> [PROMPT] The answer is the number of lines in the data that contain the word "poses"; give it alone.

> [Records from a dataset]
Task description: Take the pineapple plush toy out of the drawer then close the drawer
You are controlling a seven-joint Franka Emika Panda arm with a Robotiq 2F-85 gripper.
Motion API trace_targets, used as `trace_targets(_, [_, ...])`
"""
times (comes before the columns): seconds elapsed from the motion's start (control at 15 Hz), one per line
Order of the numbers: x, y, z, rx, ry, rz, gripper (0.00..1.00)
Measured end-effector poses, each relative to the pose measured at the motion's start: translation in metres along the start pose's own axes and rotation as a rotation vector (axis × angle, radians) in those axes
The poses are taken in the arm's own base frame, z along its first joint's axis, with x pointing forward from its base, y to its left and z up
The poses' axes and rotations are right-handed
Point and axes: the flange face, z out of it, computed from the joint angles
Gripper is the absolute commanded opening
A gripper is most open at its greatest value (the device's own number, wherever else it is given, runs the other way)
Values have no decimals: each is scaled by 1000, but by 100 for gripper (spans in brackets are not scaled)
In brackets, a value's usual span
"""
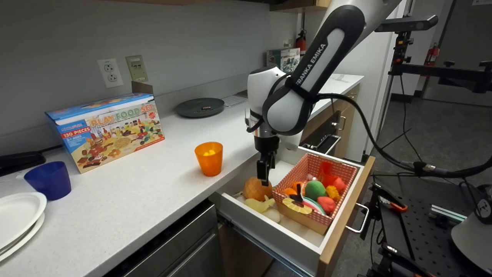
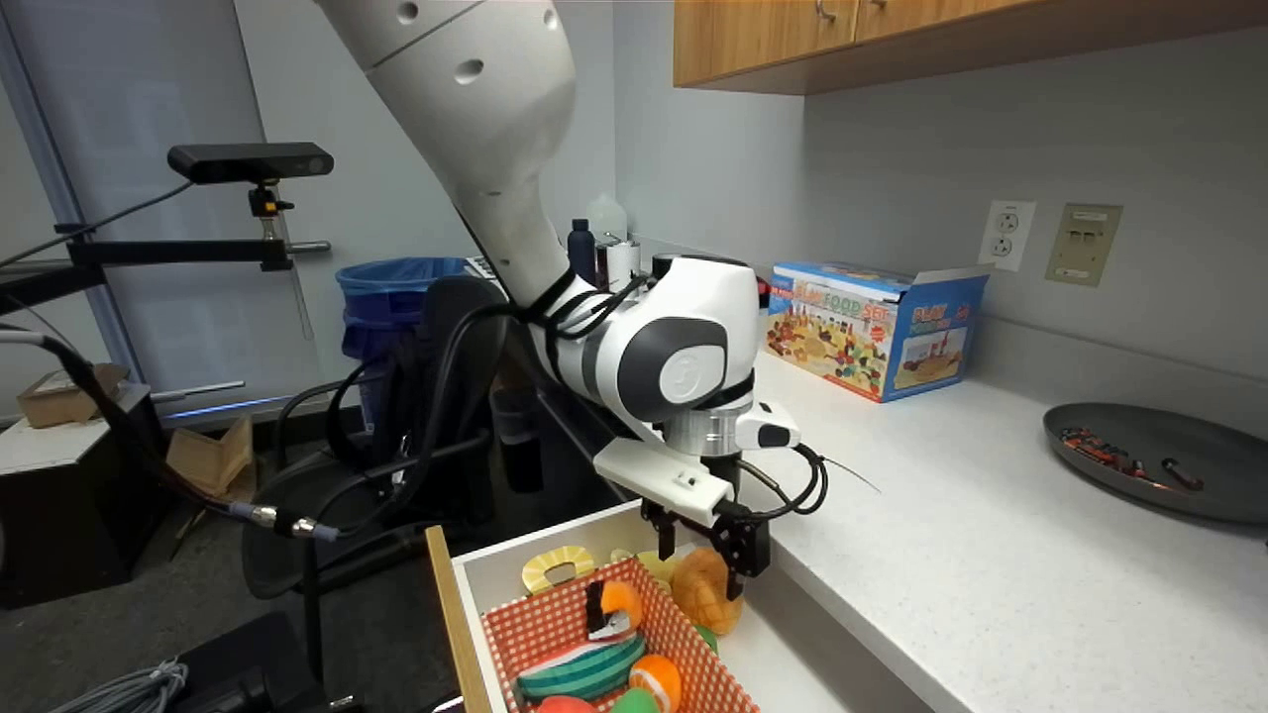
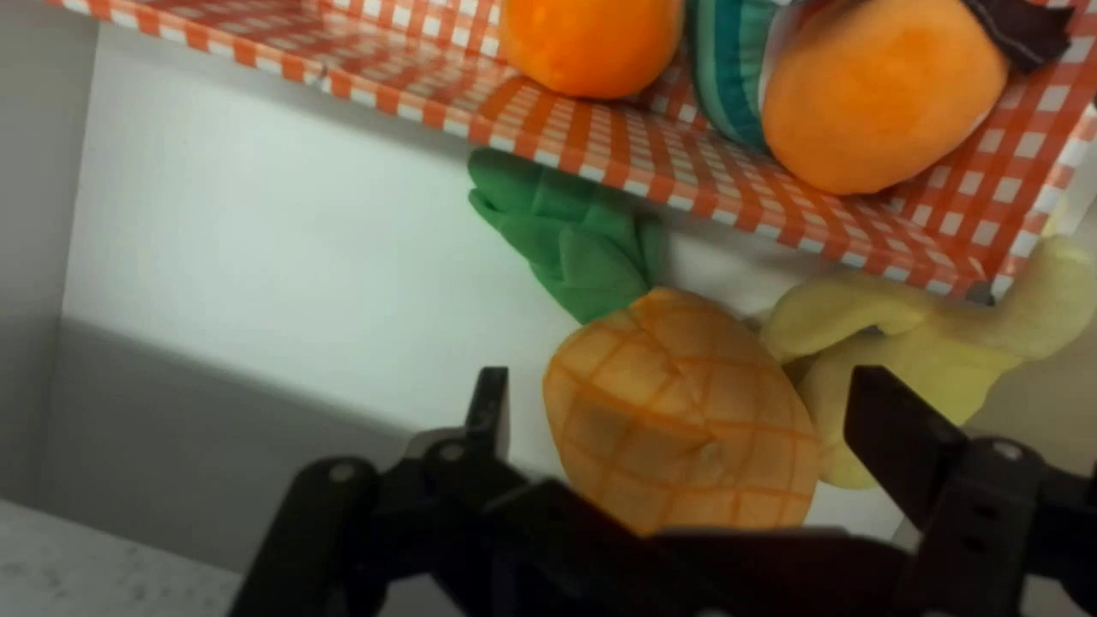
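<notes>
Gripper [image 3: 681, 403], two-fingered: jaws spread wide, nothing clasped; fingers [image 3: 488, 403] at nine and three o'clock of the wrist view.

Pineapple plush toy [image 3: 673, 386]: lies on the floor of the open drawer [image 1: 269, 234], between the fingers in that view; a gap appears at each flank. Green tuft [image 3: 570, 240] at eleven o'clock of its body. Step in hand, by judgement: the grasp. Method: lower squarely, with the body centred, then draw the fingers in across its width; plush should yield and hold.

Yellow plush toy [image 3: 956, 356]: just beside the pineapple, between two and three o'clock, partly hidden by the fingertip there. Caution: that finger is best slipped into the seam between the toys, lest it press on the yellow one or gather both.

Checked box [image 3: 411, 106]: at twelve o'clock, holds toy fruit [image 3: 883, 103]; its rim overlaps the tuft in that view. Whether the two touch cannot be told. A slow lift, eased first toward six o'clock, seems safest.

Counter [image 3: 103, 570]: at eight o'clock in the wrist view, an edge worth clearing on the way up. Orange cup [image 1: 209, 161] stands on it, ten o'clock of the drawer in an exterior view.

Bar handle [image 1: 366, 219]: past three o'clock of the drawer there; pushing shut comes last.
</notes>
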Motion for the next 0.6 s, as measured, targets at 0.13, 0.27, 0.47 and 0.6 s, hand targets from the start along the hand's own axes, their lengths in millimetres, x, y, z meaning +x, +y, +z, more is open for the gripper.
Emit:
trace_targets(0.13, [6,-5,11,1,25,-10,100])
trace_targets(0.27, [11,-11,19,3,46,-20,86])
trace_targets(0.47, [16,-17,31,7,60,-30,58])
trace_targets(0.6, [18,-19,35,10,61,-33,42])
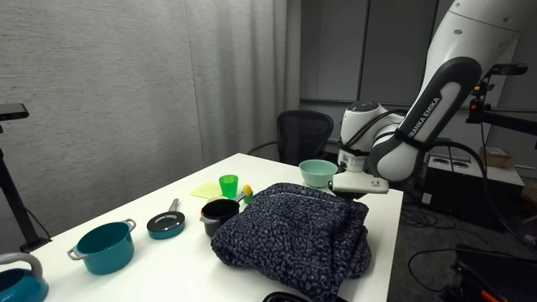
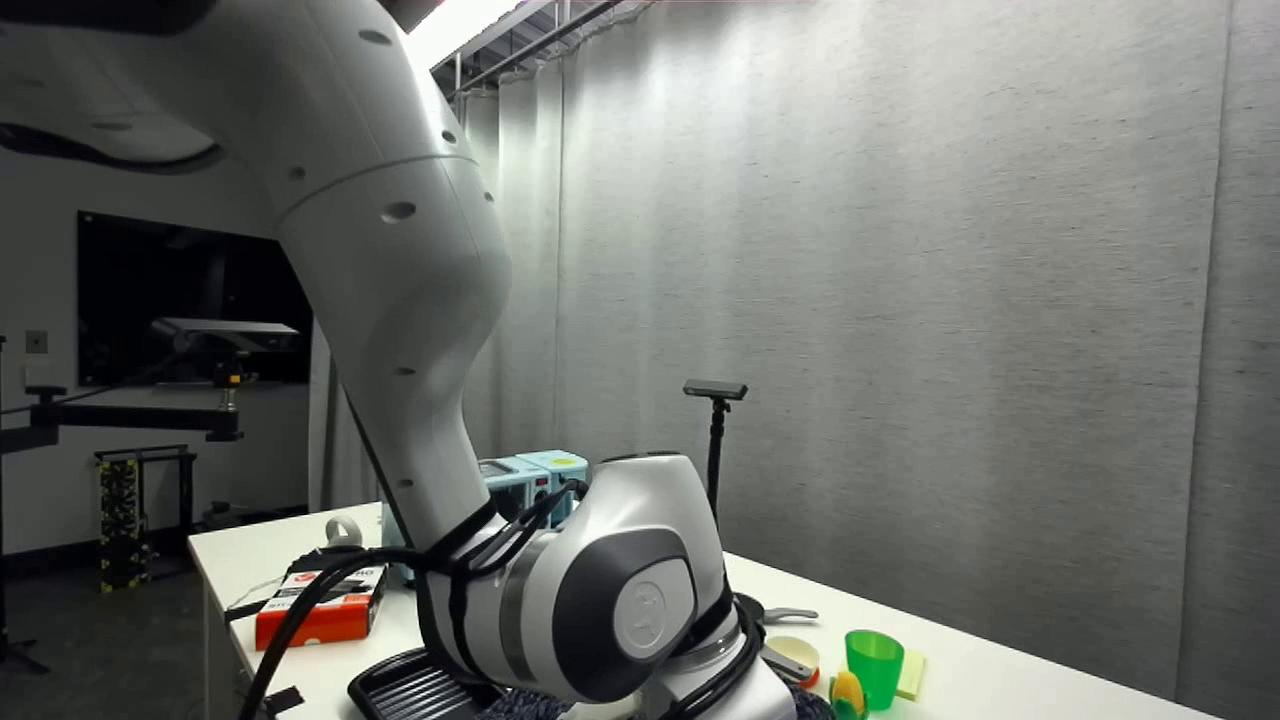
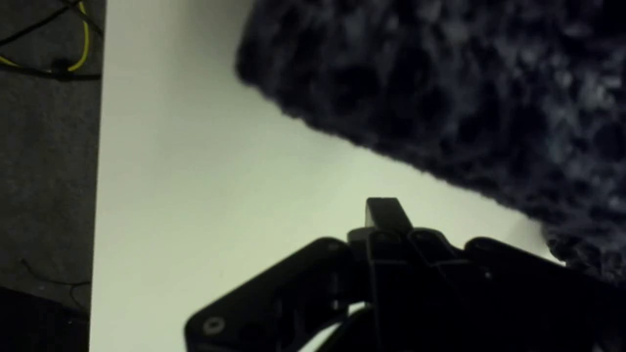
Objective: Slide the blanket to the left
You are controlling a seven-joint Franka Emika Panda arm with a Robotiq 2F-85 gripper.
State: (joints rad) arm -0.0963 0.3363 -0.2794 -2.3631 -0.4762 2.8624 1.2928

> [RESPONSE BELOW] 3